* [Problem to work on]
Record by record, write out the listing word for word while omitting pictures.

* [Data listing]
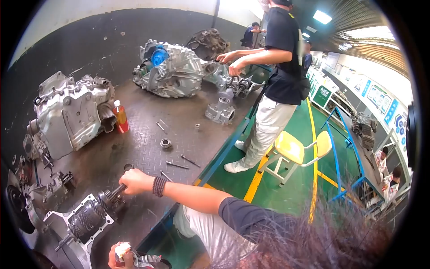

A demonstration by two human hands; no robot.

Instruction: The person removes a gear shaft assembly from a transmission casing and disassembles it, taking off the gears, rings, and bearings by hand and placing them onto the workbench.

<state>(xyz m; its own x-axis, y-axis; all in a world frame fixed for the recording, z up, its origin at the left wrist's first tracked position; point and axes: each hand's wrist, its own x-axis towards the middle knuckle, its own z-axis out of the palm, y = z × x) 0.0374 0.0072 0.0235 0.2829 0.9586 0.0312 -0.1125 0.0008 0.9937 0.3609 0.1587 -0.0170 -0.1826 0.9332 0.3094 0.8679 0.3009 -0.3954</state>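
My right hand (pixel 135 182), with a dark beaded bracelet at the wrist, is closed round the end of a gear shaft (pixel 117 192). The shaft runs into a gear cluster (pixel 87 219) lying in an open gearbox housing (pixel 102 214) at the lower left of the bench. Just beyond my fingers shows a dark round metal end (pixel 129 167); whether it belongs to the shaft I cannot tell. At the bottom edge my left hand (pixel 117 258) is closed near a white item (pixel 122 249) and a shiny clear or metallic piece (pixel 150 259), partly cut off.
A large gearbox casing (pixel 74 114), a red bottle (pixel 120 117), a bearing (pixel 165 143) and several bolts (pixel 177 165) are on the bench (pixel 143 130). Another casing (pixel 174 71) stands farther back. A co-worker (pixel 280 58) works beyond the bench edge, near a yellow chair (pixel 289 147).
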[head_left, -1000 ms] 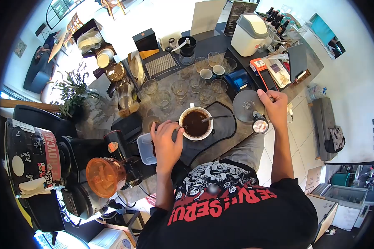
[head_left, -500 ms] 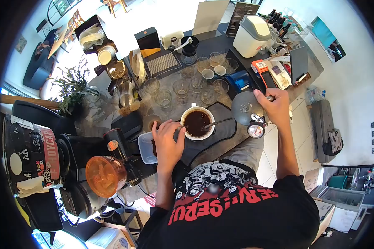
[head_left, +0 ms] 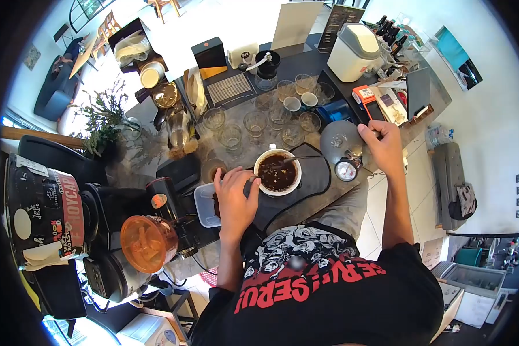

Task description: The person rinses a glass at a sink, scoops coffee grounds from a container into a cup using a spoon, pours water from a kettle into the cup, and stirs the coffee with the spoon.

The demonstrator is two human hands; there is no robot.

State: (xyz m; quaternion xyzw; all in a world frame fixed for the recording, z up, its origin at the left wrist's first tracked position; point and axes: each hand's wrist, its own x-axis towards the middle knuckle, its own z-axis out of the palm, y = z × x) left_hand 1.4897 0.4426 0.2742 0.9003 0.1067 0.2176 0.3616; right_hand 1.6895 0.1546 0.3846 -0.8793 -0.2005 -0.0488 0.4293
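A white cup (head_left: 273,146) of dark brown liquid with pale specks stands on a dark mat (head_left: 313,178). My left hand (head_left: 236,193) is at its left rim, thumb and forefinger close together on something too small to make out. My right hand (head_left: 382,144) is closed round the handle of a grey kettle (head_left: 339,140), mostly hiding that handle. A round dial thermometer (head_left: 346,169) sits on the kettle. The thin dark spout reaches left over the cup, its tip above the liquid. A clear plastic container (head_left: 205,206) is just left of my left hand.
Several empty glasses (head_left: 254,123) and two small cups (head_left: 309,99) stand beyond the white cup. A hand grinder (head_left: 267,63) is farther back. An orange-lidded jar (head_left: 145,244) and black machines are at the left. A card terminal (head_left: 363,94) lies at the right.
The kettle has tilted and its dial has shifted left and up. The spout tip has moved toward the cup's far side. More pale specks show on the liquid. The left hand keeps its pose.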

* [Response]
A demonstration by two human hands; no robot.

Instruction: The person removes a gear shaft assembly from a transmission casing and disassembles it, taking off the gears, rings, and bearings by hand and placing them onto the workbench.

<state>(xyz m; its own x-axis, y-axis; all in a world frame fixed for the recording, z up, its origin at the left wrist's first tracked position; point and axes: each hand's wrist, its own x-axis towards the middle knuckle, its own z-axis out of the palm, y = z × x) 0.0374 0.0072 0.0235 0.2829 0.9586 0.0312 -0.1125 0.0008 0.9937 0.3609 0.1587 -0.0170 -0.1826 0.9332 0.3094 0.8679 0.3009 -0.3954</state>
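My right hand (pixel 135 182), with a dark beaded bracelet at the wrist, is closed round the end of a gear shaft (pixel 117 192). The shaft runs into a gear cluster (pixel 87 219) lying in an open gearbox housing (pixel 102 214) at the lower left of the bench. Just beyond my fingers shows a dark round metal end (pixel 129 167); whether it belongs to the shaft I cannot tell. At the bottom edge my left hand (pixel 117 258) is closed near a white item (pixel 122 249) and a shiny clear or metallic piece (pixel 150 259), partly cut off.
A large gearbox casing (pixel 74 114), a red bottle (pixel 120 117), a bearing (pixel 165 143) and several bolts (pixel 177 165) are on the bench (pixel 143 130). Another casing (pixel 174 71) stands farther back. A co-worker (pixel 280 58) works beyond the bench edge, near a yellow chair (pixel 289 147).
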[head_left, -1000 ms] 
[head_left, -500 ms] 
[head_left, +0 ms] 

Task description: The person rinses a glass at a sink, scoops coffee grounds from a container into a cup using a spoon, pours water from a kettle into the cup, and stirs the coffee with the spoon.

The demonstrator is two human hands; there is no robot.

State: (xyz m; quaternion xyzw; all in a world frame fixed for the recording, z up, its origin at the left wrist's first tracked position; point and axes: each hand's wrist, its own x-axis towards the middle knuckle, its own z-axis out of the palm, y = z × x) left_hand 1.4897 0.4426 0.2742 0.9003 0.1067 0.2176 0.3616; right_hand 1.6895 0.1546 0.3846 -0.8793 -0.2005 -0.0488 0.4293
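A white cup (head_left: 273,146) of dark brown liquid with pale specks stands on a dark mat (head_left: 313,178). My left hand (head_left: 236,193) is at its left rim, thumb and forefinger close together on something too small to make out. My right hand (head_left: 382,144) is closed round the handle of a grey kettle (head_left: 339,140), mostly hiding that handle. A round dial thermometer (head_left: 346,169) sits on the kettle. The thin dark spout reaches left over the cup, its tip above the liquid. A clear plastic container (head_left: 205,206) is just left of my left hand.
Several empty glasses (head_left: 254,123) and two small cups (head_left: 309,99) stand beyond the white cup. A hand grinder (head_left: 267,63) is farther back. An orange-lidded jar (head_left: 145,244) and black machines are at the left. A card terminal (head_left: 363,94) lies at the right.
The kettle has tilted and its dial has shifted left and up. The spout tip has moved toward the cup's far side. More pale specks show on the liquid. The left hand keeps its pose.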

No further output will be produced for this exercise.